少女達の社会にとって、「共感」こそが法だ。
「みんなが同じ思いを共有している」、そういう空気を演出し、互いに本気で信じ込めるように場を整える、その共同作業。
幻想を醒まそうとする者が居れば、「女子」の枠から追放され、「ブス」か「陰キャ」か「オモチャ」に格下げ。

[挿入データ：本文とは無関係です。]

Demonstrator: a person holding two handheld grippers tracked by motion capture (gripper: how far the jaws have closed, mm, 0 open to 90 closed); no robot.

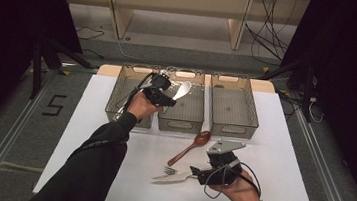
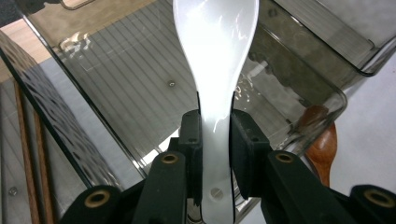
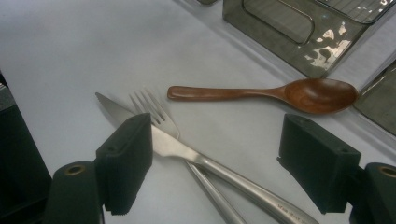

「かのとちゃんはどう思う?TooTuberとか、良くない?憧れない?なくなくない?」
「良いと思うよ?ザ・非日常って感じで、あれを職業に出来たら楽しそうだし、最先端を走ってる有能女子!って自慢できるかもね。大人じゃないとか、男女とか、関係無く稼げるのも魅力的」
「でしょでしょー!?」
身動きが取りにくくなると煩わしいので、彼女も無難に合わせている。
本当はあれにも、独自の苦しみやらリスクやら惨めさやらが付いて回るし、あんなもの目指す奴ばかりになると、足下を固める基幹事業者が絶滅しかねないので、正直ほどほどに火が落ち着いて欲しいと思っている。
が、口には出さない。
今はみんなで楽しく馴れ合う時間なのだ。
それにあのトレンドにも、悪い事ばかりじゃない。
人間社会の平和を成り立たせながら、構成員が目を逸らしがちな職業に、スポットライトを浴びせるような、功罪の「功」も持っていることは認めないといけなくて——
——!!!
「ところで、みんなは何系のジャンルを見てるの?」
「私美容系!」
「ゲーム実況!ちょっと待って、今写真出すから」
「Vtuber!おもちゃでハシャぐおもしれーイケメンが居るんだ!」
「私のあれは……グループ系?って言うんだっけ?色々やってる人」
「この前凄い装置みたいなの作る人が『おすすめ』に流れて来てさあ!」
「ほら見て見て!顔良くない!?遺伝子天才じゃない!?」
「確かにかっこいいよね」
彼女はさりげなく斜め左後ろ、教室の隅で位置を固定されている席の様子を窺う。
「でも私、思うんだ」
机の上に突っ伏したままだ。
だけど臆病な彼が、こんな敵ばかりの場所で、眠る事が出来る筈がない。
誰がいつ、ストレス解消の為に矛先を向けるか、分かったものじゃないから。
「一番はやっぱり——」
ちょっと頭が浮いた。
反応している。
気になっている。
聞こえている。
「ダンジョン配信系かなって」
「あー!最近ドカン!って流行って来たよね!」
「へー?いがーい!かのとちゃんそーゆーの好きなんだー!」
「だって、あの人達が、今も私達を守ってくれてるって事でしょ?そう考えたら、格好良いなって」
「確かにー!」
「あれも結構イケメン多いよね!海外とかにも一杯いるし!」
「強いし、しかも魔法とかのビジュまでエグい人居るよねー!」
「無料で映画見てるって感じでコスパの味方だよね!」
「みんなどう?綺麗な魔法を使うつっよい騎士様に、守られてみたくない?」
「わーかーるー!私は王子様系の女の子でもいーけど!」
「そう考えるとヤバッ!メロくなってきた!」
自らで作った盛り上がりを余所に、彼女は背後の彼に語り掛ける。
——さ、どうしよっか?
——君にとって一番大切だった人が、潜行者を尊敬してるよ?
——素晴らしい職業だって言ってるよ?
——でもあんた、漏魔症だもんね?
——漏魔症がダンジョンなんかに立ち入ったら、一発で死んじゃうよね?
——でも他にあるかな?
——あなたが出来る事、就ける仕事、自己肯定出来る場所、
——そんな都合の良いもの、
——他に、見つかるかな?
十叶叶十は、中学二年生に進級した。
日魅在進は、学校に来なくなった。